Correct by construction
As I have said before, when somebody says “X is correct by construction”, all they mean is “X was automatically generated from Y, which is hopefully shorter and easier to understand”. This is sometimes not the case – the Y notation may be shorter but no simpler (for the intended audience).
However, in general I am optimistic about creating design artifacts from higher-level notations. For instance, there are multiple projects (e.g. this one) for constructing a state-machine controller out of a bunch of temporal assertions (of the style “x should never happen after y” and so on). The language for specifying them is still cryptic, but it will get better, and one day we’ll have a practical translator which takes a bunch of reasonably-readable assertions and produces procedural code for our controller.
Does this mean there is no longer need for verification, because this is “correct by construction”? Hell no:
- You may not have to verify the translation (like you don’t usually check that GCC did the right thing with your C code), but often the translation is also based on various scripts and hint files, and thus the results still need to be checked. This is one reason why chip designers routinely verify (in simulation) that the netlist produced (automatically) from their higher-level design still does the right thing.
- You still need to verify that the assertions lead to the behavior you meant, and that you did not forget some just because you assumed the machine will implicitly understand them – a common mistake. For instance, one way for your robot to never do anything bad is to never do anything.
- But most of all, you still need to check that this automatically-produced subsystem works well within the bigger system.
Once you understand a bug, a natural question to ask is “what is the root cause of this bug” (people also talk about the root cause of an incident – they usually mean “the root cause of the bug causing this incident”).

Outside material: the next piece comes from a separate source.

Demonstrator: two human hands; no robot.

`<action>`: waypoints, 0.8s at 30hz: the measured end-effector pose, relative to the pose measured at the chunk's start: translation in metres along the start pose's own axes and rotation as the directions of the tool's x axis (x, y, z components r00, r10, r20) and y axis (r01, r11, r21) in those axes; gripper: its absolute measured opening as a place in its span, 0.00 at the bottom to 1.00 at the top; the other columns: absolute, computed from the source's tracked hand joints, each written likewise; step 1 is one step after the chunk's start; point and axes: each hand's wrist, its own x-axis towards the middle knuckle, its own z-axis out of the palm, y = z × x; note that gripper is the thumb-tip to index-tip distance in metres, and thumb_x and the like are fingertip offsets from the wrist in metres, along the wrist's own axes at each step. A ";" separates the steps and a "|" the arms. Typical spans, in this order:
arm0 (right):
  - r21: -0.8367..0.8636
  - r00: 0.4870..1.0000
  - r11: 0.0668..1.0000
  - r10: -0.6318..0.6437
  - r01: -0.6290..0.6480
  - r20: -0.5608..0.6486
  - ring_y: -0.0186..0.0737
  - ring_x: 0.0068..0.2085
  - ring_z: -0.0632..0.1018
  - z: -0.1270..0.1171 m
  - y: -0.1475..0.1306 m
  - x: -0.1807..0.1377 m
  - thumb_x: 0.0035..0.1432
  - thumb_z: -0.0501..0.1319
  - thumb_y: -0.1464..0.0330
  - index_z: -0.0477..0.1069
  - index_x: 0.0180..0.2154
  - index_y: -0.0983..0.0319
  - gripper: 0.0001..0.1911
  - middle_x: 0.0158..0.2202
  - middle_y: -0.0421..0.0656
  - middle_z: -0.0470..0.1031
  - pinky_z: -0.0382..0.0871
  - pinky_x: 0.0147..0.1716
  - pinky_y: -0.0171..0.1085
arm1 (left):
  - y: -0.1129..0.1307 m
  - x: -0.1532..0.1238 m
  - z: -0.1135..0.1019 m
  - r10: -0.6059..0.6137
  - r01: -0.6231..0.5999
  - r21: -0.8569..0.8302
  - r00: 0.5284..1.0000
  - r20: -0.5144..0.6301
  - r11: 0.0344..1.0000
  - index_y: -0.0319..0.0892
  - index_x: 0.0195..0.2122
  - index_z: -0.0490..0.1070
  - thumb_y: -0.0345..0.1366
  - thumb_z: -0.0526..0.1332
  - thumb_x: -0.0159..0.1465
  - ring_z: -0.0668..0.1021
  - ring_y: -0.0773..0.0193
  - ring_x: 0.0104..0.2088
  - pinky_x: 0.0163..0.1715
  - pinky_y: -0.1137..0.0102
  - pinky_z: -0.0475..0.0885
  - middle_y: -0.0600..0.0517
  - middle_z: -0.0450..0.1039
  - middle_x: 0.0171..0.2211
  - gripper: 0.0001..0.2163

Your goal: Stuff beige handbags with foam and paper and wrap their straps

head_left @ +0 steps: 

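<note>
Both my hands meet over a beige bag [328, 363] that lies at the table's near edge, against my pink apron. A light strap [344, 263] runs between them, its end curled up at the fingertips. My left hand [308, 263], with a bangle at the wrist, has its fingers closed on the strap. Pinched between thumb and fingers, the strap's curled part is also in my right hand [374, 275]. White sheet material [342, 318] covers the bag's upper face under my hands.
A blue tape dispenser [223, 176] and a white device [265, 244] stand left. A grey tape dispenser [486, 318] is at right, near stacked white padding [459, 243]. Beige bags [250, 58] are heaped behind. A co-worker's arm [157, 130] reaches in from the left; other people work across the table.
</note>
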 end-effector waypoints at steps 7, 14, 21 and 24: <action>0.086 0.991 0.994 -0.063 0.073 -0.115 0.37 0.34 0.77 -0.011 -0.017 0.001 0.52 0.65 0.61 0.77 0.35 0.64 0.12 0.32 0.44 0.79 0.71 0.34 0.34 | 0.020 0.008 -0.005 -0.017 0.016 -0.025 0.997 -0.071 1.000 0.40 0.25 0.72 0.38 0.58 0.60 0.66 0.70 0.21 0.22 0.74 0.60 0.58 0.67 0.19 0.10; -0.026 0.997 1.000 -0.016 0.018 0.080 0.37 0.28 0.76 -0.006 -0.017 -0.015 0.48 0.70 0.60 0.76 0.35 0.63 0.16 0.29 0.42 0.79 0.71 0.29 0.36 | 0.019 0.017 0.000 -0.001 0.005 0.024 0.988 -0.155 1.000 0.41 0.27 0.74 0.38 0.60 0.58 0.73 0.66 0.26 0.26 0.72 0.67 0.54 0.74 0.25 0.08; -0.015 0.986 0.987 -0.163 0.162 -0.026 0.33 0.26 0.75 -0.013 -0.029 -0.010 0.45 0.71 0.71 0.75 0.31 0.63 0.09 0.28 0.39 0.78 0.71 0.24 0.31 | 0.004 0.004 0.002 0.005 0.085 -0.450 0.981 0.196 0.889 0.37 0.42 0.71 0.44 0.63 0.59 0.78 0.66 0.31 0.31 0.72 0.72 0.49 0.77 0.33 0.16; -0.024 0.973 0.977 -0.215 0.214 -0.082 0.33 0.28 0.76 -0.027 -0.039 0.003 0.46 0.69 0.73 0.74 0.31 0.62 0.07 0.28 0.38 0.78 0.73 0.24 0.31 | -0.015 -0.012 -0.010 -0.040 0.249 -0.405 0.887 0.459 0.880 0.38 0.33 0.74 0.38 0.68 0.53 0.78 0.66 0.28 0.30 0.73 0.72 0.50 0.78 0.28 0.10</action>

The “root cause” question can have important legal and managerial implications, but in the context of engineering one can usually give it any number of arbitrary answers.
“The root cause of most aviation accidents is gravity” says an old proverb (which I invented, but Google led me to similar profound thoughts here).
Just to show how arbitrary the “root cause” assignment can be (and why it is usually subsystem-relative), here is the algorithm often used to do this assignment:
- Find what the problem is
- Examine the and-or tree of “things which might cause this problem to go away”
- Fix the problem by implementing the least disruptive sub-tree (usually one fully contained within the sub-spec owned by you)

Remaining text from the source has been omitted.